While some members attend one or two meetings and move on, others, like the Sharps, stay with the group "to support newly bereaved survivors."

"Adjacent to professional counseling, such groups are useful," said Thomas Sexton, a family psychologist and professor at UNLV's Greenspun College of Urban Affairs.

Sexton said that while some people cope with the loss and eventually heal, some never put it behind them.

"The trauma becomes a part of their life mission," Sexton said. "That's not a bad thing, because these folks go out and advocate important social changes."

At a recent meeting, in a back room of the Stop DUI headquarters near Charleston Boulevard and Pecos Road, members tossed about such words as "prelim," or "hung-jury" as often as an attorney might. Part of what the group does is to announce the dates and locations of new trials and follow murder cases start to finish.

When the death penalty comes up, emotions run high.

Marlo Cole, whose mother, Tamara Lee Thiros, was killed last August by her mother's boyfriend, said she "strongly believes in it." She said she wishes the man, who is now serving life in prison for manslaughter, had turned down a plea bargain and had gone to trial on the original charge of murder.

The group's vice president, Ron Cornell, said he thinks that the victim's statement should always be the last thing heard by the jury before sentencing.

"It's not fair" for defendants to have the last word, Cornell said.
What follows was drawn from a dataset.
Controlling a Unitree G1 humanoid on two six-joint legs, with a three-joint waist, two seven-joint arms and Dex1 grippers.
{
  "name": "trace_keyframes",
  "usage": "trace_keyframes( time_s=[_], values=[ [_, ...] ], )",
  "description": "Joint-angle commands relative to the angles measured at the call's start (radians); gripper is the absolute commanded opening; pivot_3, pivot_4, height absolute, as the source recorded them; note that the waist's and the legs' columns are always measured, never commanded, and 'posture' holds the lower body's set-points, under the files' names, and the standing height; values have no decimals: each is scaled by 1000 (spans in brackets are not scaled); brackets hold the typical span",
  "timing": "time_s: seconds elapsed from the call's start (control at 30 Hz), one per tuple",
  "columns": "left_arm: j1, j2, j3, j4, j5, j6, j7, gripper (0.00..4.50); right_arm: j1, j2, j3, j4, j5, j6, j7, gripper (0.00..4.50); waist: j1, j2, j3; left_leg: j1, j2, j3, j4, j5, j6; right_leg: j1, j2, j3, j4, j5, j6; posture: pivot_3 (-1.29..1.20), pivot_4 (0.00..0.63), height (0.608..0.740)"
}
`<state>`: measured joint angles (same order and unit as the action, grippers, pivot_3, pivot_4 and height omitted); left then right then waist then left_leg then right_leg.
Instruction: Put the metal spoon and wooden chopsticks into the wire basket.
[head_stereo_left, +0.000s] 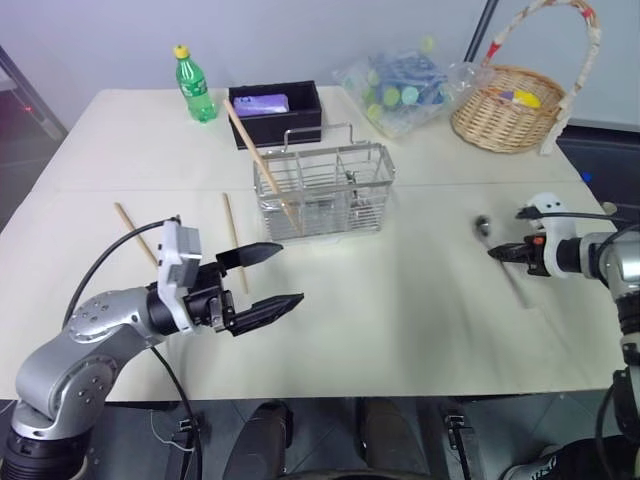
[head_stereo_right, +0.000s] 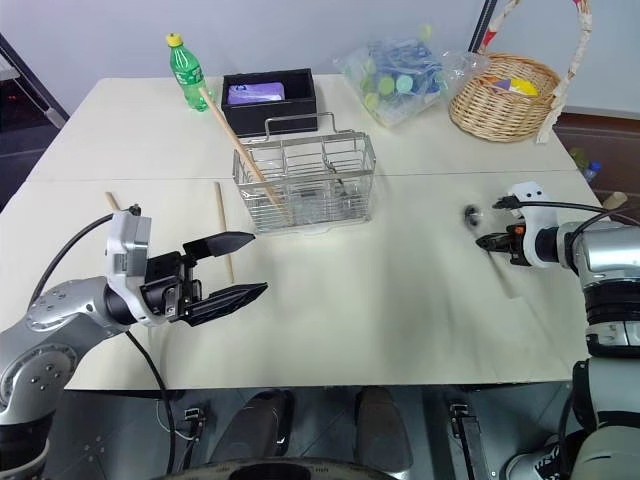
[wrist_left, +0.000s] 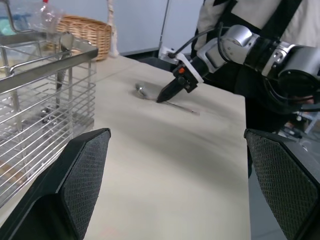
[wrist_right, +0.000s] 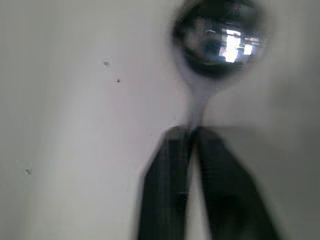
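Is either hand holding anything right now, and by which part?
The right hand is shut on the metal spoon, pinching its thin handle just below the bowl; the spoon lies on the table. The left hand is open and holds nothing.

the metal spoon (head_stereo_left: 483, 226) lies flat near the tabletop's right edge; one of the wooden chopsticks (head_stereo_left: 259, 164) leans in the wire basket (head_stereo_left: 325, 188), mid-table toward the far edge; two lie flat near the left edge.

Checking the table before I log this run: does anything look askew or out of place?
One wooden chopstick leans tilted in the wire basket, its end poking out beyond the rim. Two more chopsticks lie loose on the table, outside it.
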<state>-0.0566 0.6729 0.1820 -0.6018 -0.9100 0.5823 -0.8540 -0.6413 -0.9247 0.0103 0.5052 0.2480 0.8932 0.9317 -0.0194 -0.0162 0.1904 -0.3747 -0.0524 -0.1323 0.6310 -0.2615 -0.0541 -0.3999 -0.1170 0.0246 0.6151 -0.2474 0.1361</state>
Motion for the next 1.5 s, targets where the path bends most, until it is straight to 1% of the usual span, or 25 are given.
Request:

His son, Joey, 16, was killed two years ago, and the killer remains at large.

Not all victims' support groups are so intransigent on the death penalty.

"Murder Victims Families for Reconciliation," a 4,000-member national support group based in Cambridge, Mass., maintains "revenge is not the answer." Executive Director Renny Cushing said about one-fifth of the members have lost family members to homicides.
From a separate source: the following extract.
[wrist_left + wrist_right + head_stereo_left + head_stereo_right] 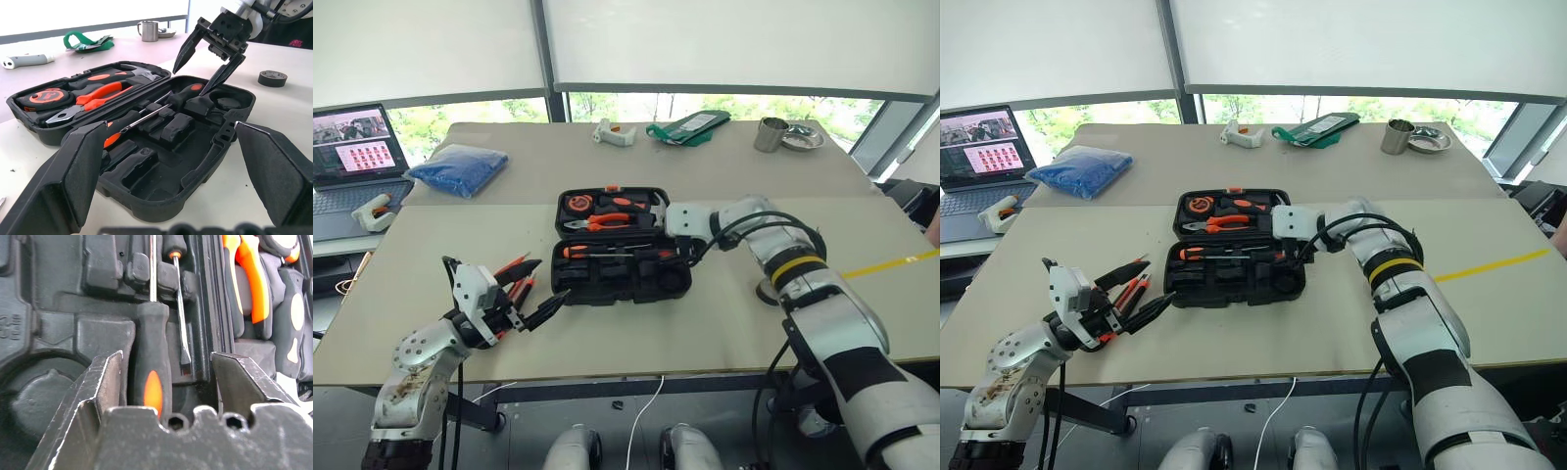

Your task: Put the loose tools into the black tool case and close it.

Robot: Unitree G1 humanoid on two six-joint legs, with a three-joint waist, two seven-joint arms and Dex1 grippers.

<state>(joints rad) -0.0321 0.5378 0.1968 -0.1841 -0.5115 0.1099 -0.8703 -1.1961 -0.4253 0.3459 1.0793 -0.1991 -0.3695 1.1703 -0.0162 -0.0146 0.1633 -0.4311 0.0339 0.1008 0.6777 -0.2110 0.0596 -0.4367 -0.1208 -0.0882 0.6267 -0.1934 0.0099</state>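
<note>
The black tool case lies open at the table's middle. Pliers, a hammer and a tape measure fill its far half. My right gripper hangs open over the right end of the near half. Its fingers stand apart on either side of a black screwdriver handle with an orange oval that rests in its slot. A second screwdriver's shaft lies beside it. My left gripper is open left of the case, above orange-handled loose tools on the table. A small grey tape roll sits on the table right of the case.
A blue bag and a laptop are at the far left. A white object, a green pouch, a metal cup and a dish line the far edge. Yellow tape marks the right.
</note>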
"We oppose the death penalty not because of what it does to the murderer, but because of what it does to us," he said. "It's a barrier to healing. It replicates violence, and makes us murderers."

A local death penalty opponent agrees. Michael Pescetta, a federal public defender in Clark County, said that while he has a lot of sympathy for the families of murder victims, he thinks that death sentences ultimately do not provide the closure the families need.

While individual members of Families of Murder Victims support the death penalty, this issue is not the group's driving purpose. The group helps with all aspects of healing, from working through the legal system to just plain listening.

Sandy Sharp pointed to the meeting's 18 participants, who, from early evening until midnight, recounted their stories, shared their pain and vented their feelings of anger and hatred.

"It doesn't get any easier," said Kenneth Rainey, who is going to spend the fifth Christmas without his son, Michael, who left his house after arguing with his mother, Susan, in August 1996.

Michael Rainey, who had attention deficit disorder, had run away before but had always come back. This time, he didn't return.

The body of a shooting victim found near Lake Mead Boulevard in November 1996 was finally, in August 1999, determined to be that of Michael Rainey.

"Michael was into girls. He was just discovering all that good stuff," Rainey said, with tears in his eyes.

Metro Police Homicide Lt. Wayne Petersen said Families of Murder Victims is a good way for people to work through their personal tragedies.

"It's a group in which I wouldn't want to be eligible for membership," Petersen said. "Nobody would. All of us should hope that we never qualify for it."